- **Problem requirements**
Please give back only the lines below from the one containing "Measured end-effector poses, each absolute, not" to the one containing "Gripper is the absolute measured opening", each repeated word for word, both ends included.

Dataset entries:
╭──

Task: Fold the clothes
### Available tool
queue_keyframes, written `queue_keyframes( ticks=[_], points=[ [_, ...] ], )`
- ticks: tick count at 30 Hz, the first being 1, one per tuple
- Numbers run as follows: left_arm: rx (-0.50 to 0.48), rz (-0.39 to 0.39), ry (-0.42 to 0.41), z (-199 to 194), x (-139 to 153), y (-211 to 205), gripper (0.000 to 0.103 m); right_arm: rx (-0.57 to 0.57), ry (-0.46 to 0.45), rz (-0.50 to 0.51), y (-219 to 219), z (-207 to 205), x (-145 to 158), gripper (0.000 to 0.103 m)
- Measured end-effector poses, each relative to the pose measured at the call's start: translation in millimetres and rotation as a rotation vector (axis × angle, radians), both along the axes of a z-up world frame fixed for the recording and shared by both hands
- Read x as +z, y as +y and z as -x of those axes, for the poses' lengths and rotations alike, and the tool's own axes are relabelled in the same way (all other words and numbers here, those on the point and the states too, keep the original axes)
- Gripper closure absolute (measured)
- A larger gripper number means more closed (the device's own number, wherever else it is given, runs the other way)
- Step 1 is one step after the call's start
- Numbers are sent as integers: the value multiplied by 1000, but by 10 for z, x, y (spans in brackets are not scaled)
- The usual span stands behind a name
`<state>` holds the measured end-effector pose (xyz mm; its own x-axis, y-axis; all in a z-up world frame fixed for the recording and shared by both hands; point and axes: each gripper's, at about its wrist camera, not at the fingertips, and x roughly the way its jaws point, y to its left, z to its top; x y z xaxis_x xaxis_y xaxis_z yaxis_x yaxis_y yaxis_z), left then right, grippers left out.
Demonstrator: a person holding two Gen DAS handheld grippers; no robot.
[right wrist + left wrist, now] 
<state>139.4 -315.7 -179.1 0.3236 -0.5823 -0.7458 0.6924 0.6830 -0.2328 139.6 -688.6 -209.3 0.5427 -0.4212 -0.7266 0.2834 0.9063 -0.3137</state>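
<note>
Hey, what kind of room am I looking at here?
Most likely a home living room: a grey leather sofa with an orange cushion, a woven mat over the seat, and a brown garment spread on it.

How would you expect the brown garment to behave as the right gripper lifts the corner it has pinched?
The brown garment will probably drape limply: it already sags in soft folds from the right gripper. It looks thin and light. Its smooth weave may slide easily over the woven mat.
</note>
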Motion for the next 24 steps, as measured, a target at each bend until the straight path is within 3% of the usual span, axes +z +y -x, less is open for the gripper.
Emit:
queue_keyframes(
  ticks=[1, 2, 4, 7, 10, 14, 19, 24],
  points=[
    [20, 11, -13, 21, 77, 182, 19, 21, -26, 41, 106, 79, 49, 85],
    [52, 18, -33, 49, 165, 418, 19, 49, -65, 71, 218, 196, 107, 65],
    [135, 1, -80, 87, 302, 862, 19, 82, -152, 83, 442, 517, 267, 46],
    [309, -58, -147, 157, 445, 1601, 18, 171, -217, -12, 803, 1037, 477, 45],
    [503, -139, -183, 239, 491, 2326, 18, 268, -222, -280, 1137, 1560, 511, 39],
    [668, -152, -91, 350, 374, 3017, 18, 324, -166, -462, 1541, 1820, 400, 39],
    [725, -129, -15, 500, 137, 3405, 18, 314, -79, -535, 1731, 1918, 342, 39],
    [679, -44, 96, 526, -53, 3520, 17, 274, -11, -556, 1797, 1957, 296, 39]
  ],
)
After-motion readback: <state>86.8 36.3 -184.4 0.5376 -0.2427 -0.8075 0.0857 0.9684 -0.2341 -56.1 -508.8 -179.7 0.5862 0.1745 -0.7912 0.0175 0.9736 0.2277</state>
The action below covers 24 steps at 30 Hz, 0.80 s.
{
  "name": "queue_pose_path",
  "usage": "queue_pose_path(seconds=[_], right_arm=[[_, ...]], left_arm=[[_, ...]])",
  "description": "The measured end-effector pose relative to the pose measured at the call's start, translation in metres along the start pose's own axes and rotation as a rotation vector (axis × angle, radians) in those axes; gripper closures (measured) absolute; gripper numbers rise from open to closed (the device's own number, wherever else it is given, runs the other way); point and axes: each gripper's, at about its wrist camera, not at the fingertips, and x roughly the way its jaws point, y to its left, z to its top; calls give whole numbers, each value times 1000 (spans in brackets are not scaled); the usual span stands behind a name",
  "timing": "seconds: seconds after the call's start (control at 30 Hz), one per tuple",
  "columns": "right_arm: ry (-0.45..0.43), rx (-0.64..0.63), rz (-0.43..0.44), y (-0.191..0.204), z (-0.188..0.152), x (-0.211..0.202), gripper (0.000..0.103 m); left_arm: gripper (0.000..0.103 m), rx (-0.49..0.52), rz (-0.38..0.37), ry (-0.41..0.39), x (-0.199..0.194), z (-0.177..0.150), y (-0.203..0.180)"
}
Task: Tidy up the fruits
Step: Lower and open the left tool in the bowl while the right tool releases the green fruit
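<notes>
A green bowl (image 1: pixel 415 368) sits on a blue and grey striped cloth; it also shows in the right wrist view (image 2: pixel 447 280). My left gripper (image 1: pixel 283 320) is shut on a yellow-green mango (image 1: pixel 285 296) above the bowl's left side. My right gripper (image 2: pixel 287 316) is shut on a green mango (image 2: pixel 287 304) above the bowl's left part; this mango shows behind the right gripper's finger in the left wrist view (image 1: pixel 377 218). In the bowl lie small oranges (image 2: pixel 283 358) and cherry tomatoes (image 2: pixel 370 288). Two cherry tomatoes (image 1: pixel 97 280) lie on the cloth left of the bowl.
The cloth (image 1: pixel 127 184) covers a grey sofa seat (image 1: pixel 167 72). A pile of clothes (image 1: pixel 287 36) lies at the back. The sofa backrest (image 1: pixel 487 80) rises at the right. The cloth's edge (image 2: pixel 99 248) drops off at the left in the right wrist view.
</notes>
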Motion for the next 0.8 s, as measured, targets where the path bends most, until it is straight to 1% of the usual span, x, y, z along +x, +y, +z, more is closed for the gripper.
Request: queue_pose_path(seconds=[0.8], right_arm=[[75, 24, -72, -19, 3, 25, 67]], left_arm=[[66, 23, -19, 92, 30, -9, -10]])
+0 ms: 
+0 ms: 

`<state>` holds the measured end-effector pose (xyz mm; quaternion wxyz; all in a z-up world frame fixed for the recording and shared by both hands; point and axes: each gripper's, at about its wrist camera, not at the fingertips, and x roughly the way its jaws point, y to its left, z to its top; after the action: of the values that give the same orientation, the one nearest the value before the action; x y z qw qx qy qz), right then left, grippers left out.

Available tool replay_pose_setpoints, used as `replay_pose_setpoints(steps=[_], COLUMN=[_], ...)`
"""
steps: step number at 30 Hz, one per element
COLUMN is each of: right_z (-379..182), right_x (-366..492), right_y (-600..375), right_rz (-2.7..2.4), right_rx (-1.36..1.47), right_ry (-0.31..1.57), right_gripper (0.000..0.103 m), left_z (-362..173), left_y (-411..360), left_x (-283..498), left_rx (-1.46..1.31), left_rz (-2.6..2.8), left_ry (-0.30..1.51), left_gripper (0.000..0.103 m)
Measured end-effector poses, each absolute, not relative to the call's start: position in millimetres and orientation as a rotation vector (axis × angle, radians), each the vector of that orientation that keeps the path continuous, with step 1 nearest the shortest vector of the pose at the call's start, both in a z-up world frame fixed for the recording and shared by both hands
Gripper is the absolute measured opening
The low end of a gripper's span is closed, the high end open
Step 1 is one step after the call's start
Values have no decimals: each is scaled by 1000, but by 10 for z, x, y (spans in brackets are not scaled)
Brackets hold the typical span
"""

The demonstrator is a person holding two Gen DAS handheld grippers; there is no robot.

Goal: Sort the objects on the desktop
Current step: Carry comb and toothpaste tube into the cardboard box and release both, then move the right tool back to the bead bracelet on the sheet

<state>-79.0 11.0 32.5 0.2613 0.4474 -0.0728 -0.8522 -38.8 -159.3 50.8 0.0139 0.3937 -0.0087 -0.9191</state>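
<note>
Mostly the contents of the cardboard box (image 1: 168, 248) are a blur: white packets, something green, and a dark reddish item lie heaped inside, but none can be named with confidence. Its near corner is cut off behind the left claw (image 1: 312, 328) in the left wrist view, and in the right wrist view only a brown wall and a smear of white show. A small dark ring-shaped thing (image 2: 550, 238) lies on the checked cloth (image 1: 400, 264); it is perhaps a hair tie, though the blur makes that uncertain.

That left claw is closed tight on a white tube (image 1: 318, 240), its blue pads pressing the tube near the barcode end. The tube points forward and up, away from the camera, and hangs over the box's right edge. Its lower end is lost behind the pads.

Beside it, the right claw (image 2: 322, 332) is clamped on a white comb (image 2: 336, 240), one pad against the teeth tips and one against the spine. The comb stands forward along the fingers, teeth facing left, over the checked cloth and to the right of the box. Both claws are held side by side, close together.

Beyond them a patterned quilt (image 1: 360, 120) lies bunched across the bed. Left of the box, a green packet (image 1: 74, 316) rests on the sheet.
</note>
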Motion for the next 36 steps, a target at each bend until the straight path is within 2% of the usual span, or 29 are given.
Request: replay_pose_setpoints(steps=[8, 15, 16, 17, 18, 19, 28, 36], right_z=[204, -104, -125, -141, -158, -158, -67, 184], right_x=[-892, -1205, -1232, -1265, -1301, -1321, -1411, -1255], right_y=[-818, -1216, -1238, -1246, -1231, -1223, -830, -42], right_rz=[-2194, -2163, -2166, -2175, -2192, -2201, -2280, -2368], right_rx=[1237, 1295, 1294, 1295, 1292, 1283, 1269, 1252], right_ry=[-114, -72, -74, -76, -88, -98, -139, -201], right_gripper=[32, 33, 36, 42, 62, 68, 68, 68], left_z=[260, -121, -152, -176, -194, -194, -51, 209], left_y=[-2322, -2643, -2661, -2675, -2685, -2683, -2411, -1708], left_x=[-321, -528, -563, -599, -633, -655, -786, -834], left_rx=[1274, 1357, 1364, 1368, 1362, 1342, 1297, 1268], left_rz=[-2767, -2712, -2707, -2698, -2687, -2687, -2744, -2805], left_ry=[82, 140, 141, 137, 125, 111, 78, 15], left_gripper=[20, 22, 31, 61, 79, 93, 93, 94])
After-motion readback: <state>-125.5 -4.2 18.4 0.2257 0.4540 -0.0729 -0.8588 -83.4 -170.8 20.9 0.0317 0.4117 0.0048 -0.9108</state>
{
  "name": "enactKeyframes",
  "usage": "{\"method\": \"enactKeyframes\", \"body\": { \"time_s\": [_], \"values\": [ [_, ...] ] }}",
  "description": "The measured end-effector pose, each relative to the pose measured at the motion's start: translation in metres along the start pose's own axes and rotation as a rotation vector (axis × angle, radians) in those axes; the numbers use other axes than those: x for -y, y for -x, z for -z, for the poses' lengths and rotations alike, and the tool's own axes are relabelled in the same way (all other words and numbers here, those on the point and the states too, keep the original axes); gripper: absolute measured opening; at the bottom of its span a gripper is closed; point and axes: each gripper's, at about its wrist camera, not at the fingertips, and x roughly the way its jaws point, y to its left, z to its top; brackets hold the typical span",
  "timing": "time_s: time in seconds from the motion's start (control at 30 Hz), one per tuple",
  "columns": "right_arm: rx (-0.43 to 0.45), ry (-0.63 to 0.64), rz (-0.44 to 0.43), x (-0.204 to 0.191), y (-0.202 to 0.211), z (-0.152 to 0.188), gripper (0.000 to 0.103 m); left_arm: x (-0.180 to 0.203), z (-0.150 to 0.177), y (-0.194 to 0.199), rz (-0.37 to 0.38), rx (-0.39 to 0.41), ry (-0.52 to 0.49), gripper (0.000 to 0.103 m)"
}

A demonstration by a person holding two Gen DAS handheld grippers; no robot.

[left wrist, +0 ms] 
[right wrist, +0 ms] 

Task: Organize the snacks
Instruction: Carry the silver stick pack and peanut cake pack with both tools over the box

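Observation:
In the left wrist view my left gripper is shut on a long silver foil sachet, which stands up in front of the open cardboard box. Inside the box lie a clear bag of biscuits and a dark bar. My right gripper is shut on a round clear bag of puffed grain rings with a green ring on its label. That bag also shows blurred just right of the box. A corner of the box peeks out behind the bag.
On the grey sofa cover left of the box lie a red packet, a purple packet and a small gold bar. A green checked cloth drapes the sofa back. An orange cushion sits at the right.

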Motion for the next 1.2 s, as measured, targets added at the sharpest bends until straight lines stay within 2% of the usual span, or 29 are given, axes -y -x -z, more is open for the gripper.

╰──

- **Result of the exercise**
Measured end-effector poses, each absolute, not relative to the call's start: position in millimetres and orientation as a rotation vector (axis × angle, radians), each the vector of that orientation that keeps the path continuous, with step 1 nearest the shortest vector of the pose at the call's start, both in a z-up world frame fixed for the recording and shared by both hands
Gripper is the absolute measured opening

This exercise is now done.